[Exercise goal]: In the records below, the line with "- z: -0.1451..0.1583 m" opens the range and the line with "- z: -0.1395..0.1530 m" closes it; print that range exactly and nothing else.

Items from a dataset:
================

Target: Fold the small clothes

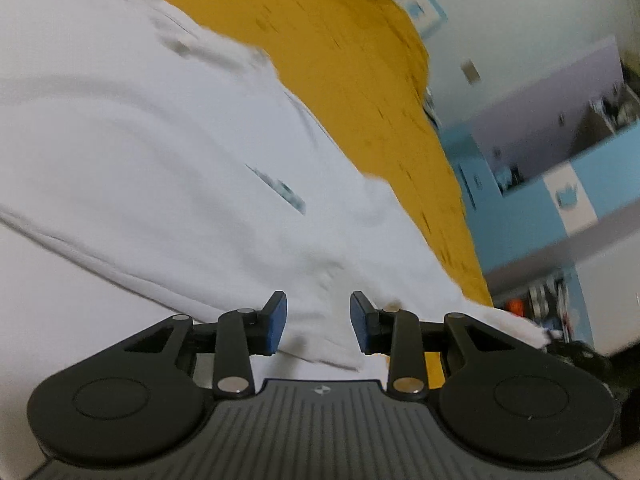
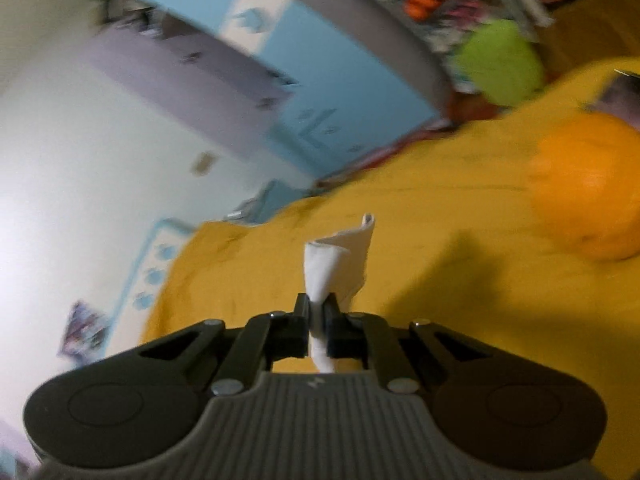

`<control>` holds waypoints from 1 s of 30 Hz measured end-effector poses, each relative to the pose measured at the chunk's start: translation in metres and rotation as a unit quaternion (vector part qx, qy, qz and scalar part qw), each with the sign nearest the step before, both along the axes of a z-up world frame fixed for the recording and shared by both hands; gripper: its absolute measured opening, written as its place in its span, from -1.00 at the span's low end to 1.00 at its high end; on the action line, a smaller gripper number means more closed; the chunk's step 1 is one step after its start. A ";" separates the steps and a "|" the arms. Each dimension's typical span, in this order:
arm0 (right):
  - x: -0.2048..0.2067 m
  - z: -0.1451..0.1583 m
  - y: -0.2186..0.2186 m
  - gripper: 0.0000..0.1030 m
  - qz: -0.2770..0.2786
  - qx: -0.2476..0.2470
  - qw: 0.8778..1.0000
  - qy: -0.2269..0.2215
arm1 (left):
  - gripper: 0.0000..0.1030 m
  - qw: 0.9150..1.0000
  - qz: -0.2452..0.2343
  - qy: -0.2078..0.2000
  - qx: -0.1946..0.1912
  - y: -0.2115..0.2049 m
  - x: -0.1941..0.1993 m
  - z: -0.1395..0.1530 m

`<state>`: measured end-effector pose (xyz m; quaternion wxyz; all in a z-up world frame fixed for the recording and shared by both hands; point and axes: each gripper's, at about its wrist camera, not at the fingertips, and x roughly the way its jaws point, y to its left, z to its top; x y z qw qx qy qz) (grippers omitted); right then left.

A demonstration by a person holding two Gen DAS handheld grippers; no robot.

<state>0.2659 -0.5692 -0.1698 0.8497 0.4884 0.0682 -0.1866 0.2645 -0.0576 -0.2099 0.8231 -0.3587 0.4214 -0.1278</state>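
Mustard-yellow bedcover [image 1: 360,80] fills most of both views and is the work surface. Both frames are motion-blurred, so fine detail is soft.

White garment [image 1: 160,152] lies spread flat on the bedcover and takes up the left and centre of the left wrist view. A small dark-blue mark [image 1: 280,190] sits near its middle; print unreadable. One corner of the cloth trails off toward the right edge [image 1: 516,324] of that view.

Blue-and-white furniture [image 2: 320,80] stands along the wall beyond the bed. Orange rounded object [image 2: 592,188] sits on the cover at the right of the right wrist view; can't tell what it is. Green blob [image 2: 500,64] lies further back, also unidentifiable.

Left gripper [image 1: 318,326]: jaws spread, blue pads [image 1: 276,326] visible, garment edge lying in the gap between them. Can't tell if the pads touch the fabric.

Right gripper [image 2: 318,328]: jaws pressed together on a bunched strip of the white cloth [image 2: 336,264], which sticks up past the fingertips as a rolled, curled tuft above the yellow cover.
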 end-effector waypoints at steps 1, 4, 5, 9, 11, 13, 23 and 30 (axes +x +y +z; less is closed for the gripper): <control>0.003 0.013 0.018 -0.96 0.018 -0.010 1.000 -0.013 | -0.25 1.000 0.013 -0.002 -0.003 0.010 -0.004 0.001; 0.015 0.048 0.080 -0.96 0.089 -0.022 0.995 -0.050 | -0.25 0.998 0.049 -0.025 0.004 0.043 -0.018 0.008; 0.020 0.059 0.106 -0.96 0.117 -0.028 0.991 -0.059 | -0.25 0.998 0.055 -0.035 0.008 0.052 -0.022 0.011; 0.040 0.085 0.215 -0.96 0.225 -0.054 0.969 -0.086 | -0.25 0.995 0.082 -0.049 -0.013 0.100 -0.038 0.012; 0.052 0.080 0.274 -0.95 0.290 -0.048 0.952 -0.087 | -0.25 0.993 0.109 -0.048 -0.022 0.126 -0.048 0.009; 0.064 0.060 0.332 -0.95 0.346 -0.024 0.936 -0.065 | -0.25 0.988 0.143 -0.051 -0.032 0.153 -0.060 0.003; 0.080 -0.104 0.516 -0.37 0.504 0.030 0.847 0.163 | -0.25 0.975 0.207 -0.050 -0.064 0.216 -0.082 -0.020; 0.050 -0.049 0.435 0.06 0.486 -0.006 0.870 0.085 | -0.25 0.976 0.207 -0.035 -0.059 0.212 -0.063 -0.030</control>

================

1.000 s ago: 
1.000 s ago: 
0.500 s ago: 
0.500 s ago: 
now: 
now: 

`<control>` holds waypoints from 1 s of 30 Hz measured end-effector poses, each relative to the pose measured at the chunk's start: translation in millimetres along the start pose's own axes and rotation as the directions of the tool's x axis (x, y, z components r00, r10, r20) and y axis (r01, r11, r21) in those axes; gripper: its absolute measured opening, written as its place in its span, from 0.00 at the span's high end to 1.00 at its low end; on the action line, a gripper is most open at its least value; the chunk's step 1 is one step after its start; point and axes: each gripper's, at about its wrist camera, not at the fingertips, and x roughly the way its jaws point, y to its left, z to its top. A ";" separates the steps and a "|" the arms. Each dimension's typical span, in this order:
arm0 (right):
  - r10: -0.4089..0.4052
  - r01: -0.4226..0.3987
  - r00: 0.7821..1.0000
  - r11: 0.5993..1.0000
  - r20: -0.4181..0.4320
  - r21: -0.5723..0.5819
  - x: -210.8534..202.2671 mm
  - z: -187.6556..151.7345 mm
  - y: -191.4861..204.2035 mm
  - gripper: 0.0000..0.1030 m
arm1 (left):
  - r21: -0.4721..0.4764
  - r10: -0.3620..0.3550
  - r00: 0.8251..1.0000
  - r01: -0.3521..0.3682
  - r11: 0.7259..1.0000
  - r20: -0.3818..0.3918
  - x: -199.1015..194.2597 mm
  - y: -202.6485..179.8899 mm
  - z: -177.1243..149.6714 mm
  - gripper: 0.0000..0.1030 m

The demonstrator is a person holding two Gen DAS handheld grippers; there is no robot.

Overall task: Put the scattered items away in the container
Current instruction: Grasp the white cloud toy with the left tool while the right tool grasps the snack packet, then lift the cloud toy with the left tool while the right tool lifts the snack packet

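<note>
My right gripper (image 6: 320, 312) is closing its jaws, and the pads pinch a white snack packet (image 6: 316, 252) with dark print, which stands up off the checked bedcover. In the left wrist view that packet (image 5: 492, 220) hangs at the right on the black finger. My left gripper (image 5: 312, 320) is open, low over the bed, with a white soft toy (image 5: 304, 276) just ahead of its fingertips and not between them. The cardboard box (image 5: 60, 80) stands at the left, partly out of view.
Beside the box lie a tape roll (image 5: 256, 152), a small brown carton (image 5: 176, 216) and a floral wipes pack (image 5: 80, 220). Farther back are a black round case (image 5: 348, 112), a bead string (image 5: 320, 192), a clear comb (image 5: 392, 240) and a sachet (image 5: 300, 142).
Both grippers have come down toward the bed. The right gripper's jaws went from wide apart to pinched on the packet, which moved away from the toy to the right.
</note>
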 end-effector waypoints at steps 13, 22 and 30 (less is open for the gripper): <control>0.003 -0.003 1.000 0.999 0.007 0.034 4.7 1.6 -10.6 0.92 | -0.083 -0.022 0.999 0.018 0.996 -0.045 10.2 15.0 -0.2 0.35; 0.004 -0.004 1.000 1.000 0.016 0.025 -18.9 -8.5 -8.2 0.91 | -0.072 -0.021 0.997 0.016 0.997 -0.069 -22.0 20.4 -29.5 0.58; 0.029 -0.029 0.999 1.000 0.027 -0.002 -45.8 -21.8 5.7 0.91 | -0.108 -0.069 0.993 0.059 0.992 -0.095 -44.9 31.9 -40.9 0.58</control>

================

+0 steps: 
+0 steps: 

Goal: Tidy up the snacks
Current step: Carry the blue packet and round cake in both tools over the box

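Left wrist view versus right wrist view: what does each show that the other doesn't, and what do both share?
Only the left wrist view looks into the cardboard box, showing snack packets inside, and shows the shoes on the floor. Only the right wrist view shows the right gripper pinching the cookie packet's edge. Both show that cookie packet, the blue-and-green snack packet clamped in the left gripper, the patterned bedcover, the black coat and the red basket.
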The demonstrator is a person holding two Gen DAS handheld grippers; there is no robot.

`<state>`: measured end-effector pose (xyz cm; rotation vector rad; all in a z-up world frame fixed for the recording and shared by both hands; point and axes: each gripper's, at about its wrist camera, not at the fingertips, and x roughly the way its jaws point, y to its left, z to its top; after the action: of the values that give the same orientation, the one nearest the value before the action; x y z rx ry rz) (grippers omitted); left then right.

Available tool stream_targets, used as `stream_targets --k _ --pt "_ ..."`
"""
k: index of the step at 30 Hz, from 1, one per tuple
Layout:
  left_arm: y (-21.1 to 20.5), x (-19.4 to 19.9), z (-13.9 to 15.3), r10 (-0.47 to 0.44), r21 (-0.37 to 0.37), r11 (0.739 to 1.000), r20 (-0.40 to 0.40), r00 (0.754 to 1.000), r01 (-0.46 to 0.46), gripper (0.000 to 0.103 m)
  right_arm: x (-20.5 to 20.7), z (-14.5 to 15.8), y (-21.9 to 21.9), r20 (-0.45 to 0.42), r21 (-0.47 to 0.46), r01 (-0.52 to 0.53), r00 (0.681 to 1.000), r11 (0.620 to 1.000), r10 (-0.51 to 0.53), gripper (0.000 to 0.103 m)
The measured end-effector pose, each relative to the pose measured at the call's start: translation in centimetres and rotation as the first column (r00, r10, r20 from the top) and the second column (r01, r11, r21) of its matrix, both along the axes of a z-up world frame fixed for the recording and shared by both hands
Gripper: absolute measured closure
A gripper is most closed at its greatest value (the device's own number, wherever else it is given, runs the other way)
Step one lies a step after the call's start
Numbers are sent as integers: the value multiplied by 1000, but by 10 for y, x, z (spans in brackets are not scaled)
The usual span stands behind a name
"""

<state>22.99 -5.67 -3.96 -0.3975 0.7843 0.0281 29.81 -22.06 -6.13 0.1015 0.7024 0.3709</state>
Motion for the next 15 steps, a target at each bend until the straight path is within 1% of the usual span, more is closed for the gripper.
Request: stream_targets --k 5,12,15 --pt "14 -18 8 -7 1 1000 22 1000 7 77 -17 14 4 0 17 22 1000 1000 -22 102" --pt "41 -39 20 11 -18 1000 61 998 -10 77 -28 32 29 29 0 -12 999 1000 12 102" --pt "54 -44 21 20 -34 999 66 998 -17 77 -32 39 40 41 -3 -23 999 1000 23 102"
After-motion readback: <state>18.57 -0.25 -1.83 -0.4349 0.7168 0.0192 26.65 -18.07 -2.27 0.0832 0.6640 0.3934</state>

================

[Output of the task]:
  - z: -0.1451..0.1583 m
  - y: -0.2186..0.2186 m
  - gripper: 0.0000..0.1030 m
  - qz: -0.2770..0.2786
  - qx: -0.2476..0.2470
  - qw: 0.8778..1.0000
  - qy: -0.2269..0.2215
arm1 (left):
  - gripper: 0.0000..0.1030 m
  - qw: 0.9150..1.0000
  - qz: -0.2452..0.2343
  - qy: -0.2078..0.2000
  - qx: -0.1946..0.1912
  - y: -0.2115..0.2049 m
  - x: -0.1941..0.1993 m
  - z: -0.1395..0.1530 m

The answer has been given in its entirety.